**Work required:**
Only lines holding "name" are needed; copy each of them from the data below.

**Information provided:**
>>

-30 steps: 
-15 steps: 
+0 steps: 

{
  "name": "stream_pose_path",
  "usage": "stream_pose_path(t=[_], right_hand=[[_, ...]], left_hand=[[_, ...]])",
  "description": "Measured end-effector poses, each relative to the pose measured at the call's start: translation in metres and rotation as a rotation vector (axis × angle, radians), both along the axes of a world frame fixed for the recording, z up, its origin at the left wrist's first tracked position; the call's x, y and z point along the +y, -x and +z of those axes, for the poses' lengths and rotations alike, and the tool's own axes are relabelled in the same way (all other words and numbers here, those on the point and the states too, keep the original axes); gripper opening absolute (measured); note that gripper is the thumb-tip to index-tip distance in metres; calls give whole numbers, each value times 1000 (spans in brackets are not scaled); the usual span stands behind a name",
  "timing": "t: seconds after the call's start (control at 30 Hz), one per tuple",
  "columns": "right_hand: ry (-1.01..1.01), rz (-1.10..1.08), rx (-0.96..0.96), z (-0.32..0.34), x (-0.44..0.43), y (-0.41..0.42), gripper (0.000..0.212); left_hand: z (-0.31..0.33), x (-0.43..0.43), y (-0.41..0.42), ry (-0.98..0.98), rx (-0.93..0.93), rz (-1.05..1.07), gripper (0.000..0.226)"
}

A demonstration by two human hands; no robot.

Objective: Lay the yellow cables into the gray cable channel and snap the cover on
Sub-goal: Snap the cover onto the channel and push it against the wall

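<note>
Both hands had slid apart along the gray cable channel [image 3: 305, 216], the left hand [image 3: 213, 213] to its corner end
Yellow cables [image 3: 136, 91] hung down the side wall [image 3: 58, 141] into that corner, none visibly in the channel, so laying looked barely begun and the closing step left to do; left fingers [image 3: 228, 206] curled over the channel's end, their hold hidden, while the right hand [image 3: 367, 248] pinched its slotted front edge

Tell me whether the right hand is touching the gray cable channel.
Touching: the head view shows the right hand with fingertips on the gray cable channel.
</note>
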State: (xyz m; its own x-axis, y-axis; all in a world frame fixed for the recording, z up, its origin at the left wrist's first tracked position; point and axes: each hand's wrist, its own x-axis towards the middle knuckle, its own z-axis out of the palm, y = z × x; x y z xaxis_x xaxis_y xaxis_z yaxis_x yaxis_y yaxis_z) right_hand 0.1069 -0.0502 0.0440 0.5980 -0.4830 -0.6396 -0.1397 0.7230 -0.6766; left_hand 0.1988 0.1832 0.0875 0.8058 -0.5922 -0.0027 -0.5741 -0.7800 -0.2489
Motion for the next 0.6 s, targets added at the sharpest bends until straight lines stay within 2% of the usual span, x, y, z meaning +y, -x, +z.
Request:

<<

**Answer to this task:**
  "name": "stream_pose_path",
  "description": "Measured end-effector poses, each relative to the pose measured at the call's start: translation in metres and rotation as a rotation vector (axis × angle, radians), both along the axes of a world frame fixed for the recording, z up, its origin at the left wrist's first tracked position; the call's x, y and z point along the +y, -x and +z of those axes, for the poses' lengths and rotations alike, and the tool's own axes are relabelled in the same way (all other words and numbers here, those on the point and the states too, keep the original axes); gripper opening absolute (measured); note that gripper is the thumb-tip to index-tip distance in metres; calls give whole numbers, each value times 1000 (spans in brackets are not scaled); the usual span stands behind a name",

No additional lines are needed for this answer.